Eine Geschichte wie aus dem Lobby-Handbuch
Selten zuvor ist Hinterzimmer-Lobbyismus so sichtbar geworden wie in diesem Fall – es ist eine Geschichte wie aus dem Lobby-Handbuch:
- Ein Bundestagsabgeordneter passt einen Minister am Rande einer Fraktionssitzung ab und erzählt ihm von der Geschäftsidee einer jungen Firma.
- Wenig später schickt der Abgeordnete einen Brief mit dem Businessplan des Unternehmens hinterher, das daraufhin einen Termin im Ministerium bekommt.
- Der Abgeordnete geht ebenfalls nicht leer aus: Vom Unternehmen, dem er die Tür zur Bundesregierung öffnete, erhält er 2.817 Aktienoptionen sowie einen Direktorenposten. Das eine habe mit dem anderen nichts zu tun, sagen die Beteiligten. Natürlich.
Die gute Nachricht ist, dass der Skandal am Ende aufgeflogen ist – Dank der Arbeit von Journalist:innen.
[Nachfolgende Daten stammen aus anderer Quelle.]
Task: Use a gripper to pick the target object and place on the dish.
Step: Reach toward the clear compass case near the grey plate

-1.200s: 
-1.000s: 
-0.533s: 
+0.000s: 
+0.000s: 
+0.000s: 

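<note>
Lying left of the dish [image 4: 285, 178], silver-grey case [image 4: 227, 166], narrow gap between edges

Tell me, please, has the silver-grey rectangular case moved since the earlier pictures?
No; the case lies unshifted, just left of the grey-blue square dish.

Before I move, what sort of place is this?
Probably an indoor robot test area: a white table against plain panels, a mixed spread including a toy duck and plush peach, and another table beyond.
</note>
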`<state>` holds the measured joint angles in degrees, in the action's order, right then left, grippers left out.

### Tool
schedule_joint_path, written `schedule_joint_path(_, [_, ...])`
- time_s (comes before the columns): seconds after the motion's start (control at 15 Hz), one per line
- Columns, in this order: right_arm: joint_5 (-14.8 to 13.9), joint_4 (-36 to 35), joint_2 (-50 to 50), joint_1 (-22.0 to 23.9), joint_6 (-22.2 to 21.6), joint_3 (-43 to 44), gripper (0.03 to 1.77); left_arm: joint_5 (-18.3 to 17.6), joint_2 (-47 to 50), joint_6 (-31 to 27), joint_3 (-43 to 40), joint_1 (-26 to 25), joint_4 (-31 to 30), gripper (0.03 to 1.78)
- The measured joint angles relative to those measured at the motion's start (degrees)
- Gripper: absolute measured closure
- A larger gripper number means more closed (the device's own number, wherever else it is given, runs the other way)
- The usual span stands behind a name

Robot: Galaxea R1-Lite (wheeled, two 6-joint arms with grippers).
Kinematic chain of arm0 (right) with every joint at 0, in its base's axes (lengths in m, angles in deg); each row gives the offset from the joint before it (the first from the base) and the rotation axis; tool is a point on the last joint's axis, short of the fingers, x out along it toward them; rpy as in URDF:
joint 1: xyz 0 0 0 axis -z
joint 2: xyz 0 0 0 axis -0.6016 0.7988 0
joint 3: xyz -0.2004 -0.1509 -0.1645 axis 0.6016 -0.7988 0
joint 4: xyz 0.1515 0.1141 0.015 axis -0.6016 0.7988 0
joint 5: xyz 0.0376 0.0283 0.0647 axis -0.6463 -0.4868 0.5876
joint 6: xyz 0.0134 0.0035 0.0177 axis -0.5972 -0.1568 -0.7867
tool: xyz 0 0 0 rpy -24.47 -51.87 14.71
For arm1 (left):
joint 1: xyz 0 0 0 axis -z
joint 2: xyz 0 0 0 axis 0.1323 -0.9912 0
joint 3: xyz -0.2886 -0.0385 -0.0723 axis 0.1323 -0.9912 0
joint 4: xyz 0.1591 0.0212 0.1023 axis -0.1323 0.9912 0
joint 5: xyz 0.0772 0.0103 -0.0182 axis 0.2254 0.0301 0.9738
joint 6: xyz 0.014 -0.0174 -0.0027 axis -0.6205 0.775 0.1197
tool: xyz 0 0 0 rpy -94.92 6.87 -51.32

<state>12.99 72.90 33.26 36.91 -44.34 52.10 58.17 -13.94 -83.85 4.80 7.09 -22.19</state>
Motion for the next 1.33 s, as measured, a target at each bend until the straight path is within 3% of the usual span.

Damit Sie sich selbst ein Bild machen können, wie Lobbyeinfluss abläuft, haben wir den berühmten gewordenen Brief des CDU-Bundestagsabgeordneten Phillip Amthor veröffentlicht.
Die schlechte Nachricht ist: Amthor konnte sich im Rahmen der bestehenden Gesetze als Türöffner für ein Unternehmen betätigen und von diesem Aktienoptionen erhalten. Anders gesagt: Diese Art von Lobbyeinfluss ist vollkommen legal.
Damit sich der Fall Amthor nicht wiederholt, braucht es wirksame Anti-Korruptionsregeln, aber auch eine wachsame Öffentlichkeit. Nur wenn Abgeordnete damit rechnen müssen, dass ihre fragwürdigen Lobbydienste auffliegen, werden sie es sich künftig zwei Mal überlegen.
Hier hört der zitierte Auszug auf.